Go-to Gear: River Safety with Nate Ostis

What the author of NOLS’ new River Rescue Guide packs along in his safety kit

Nate Ostis

Nate Ostis, author of NOLS' new River Rescue Guide

Swiftwater Rescue Level 5 and Rescue 3 International Water Rescue Instructor Trainer Educator Nate Ostis might be making waves with his new river safety book, The NOLS River Rescue Guide, but we went deeper into his bag of river tricks for the top three things he always takes on the river.

1. The Wild Water Snagplate: "This slick, no-nonsense tool can be retrofitted into your existing throwbag and live there essentially unnoticed until needed. The plate can be deployed to snag a rope that is out in the current but otherwise unreachable from shore. This can be helpful in both foot entrapment rescues as well as gear recoveries. Other more expensive options exist on the market but they're heavy and have high-maintenance, spring-loaded clips that provide an overly committed approach. Keep it simple. Go light, fast, cheaper and more dependable with the snag plate. I’ve experimented with it in a variety of terrain across the country and it’s a standard part of my gear set now."

2. Superclip Rescue Tool: This lightweight and simple design deserves a place in your drybag. Sure, it’s not a tool you’ll reach for often, but when needed you’ll appreciate that you’ve kept it handy for all those river miles. Whether you need to secure a line on a patient or a piece of gear, this tool could be the one thing that allows you access. We’ve played with this tool in several different conditions where patient contact is required immediately. It can be easy to over-pack or bring too many fancy tools into the field but this tool should always make the list.

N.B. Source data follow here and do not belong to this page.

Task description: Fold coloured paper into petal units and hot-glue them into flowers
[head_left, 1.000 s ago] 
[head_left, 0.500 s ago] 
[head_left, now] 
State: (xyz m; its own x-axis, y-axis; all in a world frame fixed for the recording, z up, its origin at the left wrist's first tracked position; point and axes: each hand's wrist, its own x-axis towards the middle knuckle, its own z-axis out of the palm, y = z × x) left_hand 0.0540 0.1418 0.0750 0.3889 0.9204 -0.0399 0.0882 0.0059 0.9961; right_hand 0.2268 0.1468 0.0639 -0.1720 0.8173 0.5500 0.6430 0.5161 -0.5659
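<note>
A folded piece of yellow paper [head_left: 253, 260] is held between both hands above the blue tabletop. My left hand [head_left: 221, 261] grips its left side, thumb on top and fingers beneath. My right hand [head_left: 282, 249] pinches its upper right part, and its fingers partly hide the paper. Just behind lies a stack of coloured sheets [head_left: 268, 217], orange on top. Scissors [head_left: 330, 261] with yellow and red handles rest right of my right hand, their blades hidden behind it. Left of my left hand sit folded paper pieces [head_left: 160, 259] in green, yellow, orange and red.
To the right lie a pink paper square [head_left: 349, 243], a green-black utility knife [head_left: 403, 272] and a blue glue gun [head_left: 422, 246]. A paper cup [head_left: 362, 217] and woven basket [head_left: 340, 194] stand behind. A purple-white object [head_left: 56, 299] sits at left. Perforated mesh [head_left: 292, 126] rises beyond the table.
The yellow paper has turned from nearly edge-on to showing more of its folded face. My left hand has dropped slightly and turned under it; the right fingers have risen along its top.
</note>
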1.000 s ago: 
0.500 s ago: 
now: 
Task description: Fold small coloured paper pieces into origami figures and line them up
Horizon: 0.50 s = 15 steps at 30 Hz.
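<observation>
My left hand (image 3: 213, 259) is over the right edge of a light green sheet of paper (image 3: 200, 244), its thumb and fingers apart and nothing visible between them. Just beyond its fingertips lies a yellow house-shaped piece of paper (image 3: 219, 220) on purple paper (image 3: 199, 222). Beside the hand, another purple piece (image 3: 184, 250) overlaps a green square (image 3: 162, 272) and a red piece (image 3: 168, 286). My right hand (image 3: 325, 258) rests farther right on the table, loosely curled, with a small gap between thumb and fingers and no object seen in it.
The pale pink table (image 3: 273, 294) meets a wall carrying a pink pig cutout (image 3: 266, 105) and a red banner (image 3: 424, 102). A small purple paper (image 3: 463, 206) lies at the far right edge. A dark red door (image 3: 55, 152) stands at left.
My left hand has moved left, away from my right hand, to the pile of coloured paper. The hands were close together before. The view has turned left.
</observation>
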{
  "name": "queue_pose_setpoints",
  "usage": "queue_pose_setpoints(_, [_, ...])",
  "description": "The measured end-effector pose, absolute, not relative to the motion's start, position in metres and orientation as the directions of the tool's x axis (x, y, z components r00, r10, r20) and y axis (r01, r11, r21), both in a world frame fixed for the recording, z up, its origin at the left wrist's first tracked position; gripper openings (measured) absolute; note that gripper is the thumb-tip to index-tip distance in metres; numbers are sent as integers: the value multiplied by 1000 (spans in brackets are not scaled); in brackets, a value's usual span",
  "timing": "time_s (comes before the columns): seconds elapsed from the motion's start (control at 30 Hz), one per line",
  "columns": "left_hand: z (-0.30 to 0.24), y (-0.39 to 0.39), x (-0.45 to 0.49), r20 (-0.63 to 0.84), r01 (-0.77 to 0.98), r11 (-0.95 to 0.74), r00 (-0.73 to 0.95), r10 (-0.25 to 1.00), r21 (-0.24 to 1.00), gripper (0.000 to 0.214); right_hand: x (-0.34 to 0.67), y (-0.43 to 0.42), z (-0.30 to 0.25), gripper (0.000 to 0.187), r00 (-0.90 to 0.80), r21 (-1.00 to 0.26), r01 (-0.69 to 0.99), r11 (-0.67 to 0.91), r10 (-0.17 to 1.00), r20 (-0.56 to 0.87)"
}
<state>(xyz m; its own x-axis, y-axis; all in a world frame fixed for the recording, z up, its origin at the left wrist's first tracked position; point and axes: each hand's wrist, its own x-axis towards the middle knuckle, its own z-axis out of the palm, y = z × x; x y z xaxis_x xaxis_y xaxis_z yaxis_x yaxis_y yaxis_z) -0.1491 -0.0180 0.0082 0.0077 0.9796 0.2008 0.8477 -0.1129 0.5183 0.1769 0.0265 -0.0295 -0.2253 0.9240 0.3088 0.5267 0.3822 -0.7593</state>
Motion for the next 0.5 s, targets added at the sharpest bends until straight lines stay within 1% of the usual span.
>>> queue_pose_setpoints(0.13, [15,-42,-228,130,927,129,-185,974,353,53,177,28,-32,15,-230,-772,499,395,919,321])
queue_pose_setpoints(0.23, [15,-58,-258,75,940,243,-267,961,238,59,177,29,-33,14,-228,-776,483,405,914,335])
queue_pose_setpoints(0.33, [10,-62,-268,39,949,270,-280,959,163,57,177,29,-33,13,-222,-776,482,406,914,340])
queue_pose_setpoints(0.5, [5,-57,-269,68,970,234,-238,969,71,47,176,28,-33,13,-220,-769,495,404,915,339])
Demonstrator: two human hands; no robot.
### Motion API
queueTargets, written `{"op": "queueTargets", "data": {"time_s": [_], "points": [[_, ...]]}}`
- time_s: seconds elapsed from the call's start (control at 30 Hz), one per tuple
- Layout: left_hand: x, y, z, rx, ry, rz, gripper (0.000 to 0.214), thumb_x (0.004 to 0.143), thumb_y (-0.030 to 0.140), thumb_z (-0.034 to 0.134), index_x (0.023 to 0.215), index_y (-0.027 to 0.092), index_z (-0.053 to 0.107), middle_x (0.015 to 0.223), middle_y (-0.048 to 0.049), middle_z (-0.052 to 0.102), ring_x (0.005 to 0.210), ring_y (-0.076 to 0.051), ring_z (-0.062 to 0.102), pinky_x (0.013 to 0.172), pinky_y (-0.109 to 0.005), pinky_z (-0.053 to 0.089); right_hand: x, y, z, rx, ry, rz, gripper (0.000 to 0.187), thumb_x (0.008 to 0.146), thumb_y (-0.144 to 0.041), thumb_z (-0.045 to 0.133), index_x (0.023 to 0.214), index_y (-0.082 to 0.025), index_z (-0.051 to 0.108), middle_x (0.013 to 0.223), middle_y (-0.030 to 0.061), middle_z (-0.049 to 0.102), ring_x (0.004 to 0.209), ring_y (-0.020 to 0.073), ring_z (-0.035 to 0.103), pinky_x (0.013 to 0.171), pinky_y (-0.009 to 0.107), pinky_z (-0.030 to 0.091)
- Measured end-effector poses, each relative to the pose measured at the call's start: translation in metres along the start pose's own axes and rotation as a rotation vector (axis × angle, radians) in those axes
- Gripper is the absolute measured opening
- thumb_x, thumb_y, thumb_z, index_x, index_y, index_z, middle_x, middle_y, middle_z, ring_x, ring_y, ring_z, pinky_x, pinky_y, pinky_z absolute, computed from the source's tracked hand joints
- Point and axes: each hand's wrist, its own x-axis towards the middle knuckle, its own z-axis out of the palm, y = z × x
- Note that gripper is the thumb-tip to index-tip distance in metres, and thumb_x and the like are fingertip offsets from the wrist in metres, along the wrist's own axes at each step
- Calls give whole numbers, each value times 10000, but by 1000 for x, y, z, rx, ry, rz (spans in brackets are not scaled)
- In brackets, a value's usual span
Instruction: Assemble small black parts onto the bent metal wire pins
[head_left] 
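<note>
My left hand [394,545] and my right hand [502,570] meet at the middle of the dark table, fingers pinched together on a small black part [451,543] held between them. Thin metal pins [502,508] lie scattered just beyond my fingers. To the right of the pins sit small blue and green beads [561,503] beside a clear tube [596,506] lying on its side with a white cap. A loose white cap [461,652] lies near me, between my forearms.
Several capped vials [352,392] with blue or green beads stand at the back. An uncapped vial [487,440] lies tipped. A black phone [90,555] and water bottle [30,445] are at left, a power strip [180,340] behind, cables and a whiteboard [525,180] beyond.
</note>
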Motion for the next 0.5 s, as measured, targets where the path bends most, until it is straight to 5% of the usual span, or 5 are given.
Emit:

3. 5.10 Water Tennies: Just as a good house has a solid foundation, a solid rescuer has a foundation that they can rely on. That means reliable and secure footwear. The time is now to confront your peers and tell them it's inappropriate to run rivers without dependable protection on their feet. Neoprene socks and slippers are okay for park-and-play paddling, but when heading downstream you have to be rescue-ready. Consider this shoe for its great edging, sticky rubber, and low-profile ankle protection. I own two pairs: my summer pair when I just go barefoot inside and an oversized pair that I wear with my drysuit, heavy socks, and Gore-tex booties.